[prncess23]

i have NO idea how to do this. please help.

Molecular weights can be determined by freezing point depression measurements. A 6.0 g sample of a compound whose empirical formula is (CH2)x is dissolved in 200 g of benzene. the freezing point of the solution is 1.83 degrees C below that of pure benzene. the molal freezing point constant for benzene is 5.12 degrees C/m. Determine a) molecular weight of the compound and b) the correct molecular formula for compound.

i am thinking i should use these formulas....there are a lot of variations....
Freezing Point_total = Freezing Point_solvent - ΔTf

where :ΔTf = molality * Kf * i, (Kf = cryoscopic constant, which is 5.12 degrees Celsius C/m for the freezing point of benzene; i = Van 't Hoff factor)

[spock]

Step 1:  Use    DTf =   Kf  x molality to solve for the molality (both Kf and the change in freezing point (DTf) are known.
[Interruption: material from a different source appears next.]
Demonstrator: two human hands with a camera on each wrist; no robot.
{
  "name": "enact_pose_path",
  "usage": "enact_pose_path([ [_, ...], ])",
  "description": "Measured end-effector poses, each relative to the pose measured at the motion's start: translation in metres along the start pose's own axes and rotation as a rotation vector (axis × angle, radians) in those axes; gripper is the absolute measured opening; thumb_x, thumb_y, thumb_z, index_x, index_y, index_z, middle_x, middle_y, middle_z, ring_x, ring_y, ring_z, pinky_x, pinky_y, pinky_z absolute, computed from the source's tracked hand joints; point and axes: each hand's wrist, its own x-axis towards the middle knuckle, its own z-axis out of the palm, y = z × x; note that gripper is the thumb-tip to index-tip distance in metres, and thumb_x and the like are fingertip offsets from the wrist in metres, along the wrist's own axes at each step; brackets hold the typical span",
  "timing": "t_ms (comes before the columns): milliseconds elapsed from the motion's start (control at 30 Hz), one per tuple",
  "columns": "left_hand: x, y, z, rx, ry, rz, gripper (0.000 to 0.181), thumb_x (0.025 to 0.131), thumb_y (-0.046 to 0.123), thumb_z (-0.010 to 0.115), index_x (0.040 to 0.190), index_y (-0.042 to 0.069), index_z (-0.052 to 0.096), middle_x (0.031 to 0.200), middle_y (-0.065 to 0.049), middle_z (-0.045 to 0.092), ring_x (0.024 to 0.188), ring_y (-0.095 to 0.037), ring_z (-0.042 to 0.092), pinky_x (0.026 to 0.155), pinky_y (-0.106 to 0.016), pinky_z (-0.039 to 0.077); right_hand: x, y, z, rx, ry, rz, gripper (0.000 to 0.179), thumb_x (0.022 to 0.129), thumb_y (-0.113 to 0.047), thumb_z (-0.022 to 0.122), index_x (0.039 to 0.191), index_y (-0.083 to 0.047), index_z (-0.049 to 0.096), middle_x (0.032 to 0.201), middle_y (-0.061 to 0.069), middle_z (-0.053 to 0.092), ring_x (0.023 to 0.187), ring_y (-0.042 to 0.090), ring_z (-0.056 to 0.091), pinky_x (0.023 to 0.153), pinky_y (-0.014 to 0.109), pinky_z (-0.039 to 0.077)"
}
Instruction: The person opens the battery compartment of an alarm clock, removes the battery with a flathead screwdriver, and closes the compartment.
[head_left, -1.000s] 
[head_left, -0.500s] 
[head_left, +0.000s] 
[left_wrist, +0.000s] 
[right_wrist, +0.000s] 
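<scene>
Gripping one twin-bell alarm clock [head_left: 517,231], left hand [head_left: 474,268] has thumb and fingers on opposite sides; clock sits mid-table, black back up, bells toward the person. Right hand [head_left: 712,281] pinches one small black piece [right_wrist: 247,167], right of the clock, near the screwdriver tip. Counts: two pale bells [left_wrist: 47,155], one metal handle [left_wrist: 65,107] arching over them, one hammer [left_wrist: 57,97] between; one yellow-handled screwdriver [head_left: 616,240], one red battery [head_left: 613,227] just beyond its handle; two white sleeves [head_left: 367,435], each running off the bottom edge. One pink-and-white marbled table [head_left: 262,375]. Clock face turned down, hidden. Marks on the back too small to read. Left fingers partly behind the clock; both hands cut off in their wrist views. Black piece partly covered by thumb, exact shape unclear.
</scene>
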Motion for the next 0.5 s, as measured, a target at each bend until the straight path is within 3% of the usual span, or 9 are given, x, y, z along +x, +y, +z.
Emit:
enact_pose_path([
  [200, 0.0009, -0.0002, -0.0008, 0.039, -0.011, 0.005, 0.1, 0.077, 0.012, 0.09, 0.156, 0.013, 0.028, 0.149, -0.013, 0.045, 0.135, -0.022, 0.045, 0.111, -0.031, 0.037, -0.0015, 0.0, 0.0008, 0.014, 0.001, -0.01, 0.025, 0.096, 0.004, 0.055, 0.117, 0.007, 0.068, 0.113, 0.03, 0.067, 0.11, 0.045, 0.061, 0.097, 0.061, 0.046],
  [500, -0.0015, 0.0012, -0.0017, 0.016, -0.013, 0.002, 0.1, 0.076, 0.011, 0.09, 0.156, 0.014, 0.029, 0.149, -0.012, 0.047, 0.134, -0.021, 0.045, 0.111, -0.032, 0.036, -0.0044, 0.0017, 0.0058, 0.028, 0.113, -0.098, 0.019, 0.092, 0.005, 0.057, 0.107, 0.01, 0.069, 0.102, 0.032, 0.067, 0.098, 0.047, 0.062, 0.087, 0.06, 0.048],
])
Step2: Use the molality formula (molality = moles of solute/kg of solvent) to solve for moles of solute.  The molality is known from Step 1 and kg of solvent = .200 kg from the problem.

Step 3: Use the fact that  molecular weight = mass of solute/moles of solute to find the mol weight of the solute.  The mass of solute is given as 6.0g and the moles were calculated in step 2.
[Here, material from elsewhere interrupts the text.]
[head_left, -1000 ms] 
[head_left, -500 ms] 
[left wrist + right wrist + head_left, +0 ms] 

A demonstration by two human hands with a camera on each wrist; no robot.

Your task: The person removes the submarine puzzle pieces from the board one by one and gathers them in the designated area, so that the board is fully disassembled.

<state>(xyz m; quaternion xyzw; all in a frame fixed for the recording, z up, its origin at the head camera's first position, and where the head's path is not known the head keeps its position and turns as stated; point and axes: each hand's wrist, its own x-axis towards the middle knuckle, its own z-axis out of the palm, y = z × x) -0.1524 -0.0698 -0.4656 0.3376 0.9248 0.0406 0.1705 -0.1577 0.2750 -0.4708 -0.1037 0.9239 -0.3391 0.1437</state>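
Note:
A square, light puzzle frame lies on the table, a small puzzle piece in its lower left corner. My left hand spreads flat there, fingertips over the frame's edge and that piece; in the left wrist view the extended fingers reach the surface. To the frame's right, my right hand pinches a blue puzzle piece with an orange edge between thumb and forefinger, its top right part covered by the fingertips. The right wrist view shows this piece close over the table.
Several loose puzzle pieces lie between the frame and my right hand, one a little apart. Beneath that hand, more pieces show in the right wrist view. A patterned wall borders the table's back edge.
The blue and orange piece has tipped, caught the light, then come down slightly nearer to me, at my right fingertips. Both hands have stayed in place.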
Step 4:  Determine the number of empirical formula units in a molecule by dividing the mol weight (determined in step 3) by the emp. formula mass (CH2 = 14g/mol).  The results of this division will give you x in (CH2)x.

[prncess23]

Step 1:  Use    DTf =   Kf  x molality to solve for the molality (both Kf and the change in freezing point (DTf) are known.

Step2: Use the molality formula (molality = moles of solute/kg of solvent) to solve for moles of solute.  The molality is known from Step 1 and kg of solvent = .200 kg from the problem.

Step 3: Use the fact that  molecular weight = mass of solute/moles of solute to find the mol weight of the solute.  The mass of solute is given as 6.0g and the moles were calculated in step 2.

Step 4:  Determine the number of empirical formula units in a molecule by dividing the mol weight (determined in step 3) by the emp. formula mass (CH2 = 14g/mol).  The results of this division will give you x in (CH2)x.

thank you so much...i understand everything except step one. i dont have DTf...i only have Kf= 5.12 degrees C/m for benzene and that the freezing point of the solution is 1.83 degrees C below that of pure benzene. The freezing point of pure benzene is 5.5°C, which i looked up. So to get DTf, do i subtract 5.5 - 1.83= 3.67°C...right?? or am i missing something...?

[prncess23]

anyone???

[valdorod]

DTf is 1.83

DTf is the change in freezing point

the problem states that it is 1.83 below the original freezing point.  That is how much it changed.

[prncess23]

thank you so much. i always over-analyze things.

[prncess23]

Step 1:  Use    DTf =   Kf  x molality to solve for the molality (both Kf and the change in freezing point (DTf) are known.

Step2: Use the molality formula (molality = moles of solute/kg of solvent) to solve for moles of solute.  The molality is known from Step 1 and kg of solvent = .200 kg from the problem.

Step 3: Use the fact that  molecular weight = mass of solute/moles of solute to find the mol weight of the solute.  The mass of solute is given as 6.0g and the moles were calculated in step 2.

Step 4:  Determine the number of empirical formula units in a molecule by dividing the mol weight (determined in step 3) by the emp. formula mass (CH2 = 14g/mol).  The results of this division will give you x in (CH2)x.

ook...so i did all the steps and i got a weird answer.

step 1: i got 0.35742 for molality
step 2: 1.7871 for moles solute
step 3: 3.3574 for molecular weight
step 4: 2398 for x in(CH₂)x

what am i doing wrong?

[spock]

Well, you have a problem in Step 2.  If you are using the molality formula
                 (molality=moles solute/ kg solvent)
and solve for moles you get this equation:

                  moles of solute = kg solvent x molality
Plugging in you should get
                  moles of solute = .200 kg  x .35742     (200 grams of benzene = .200 kg)
That is not equal to 1.7871 moles!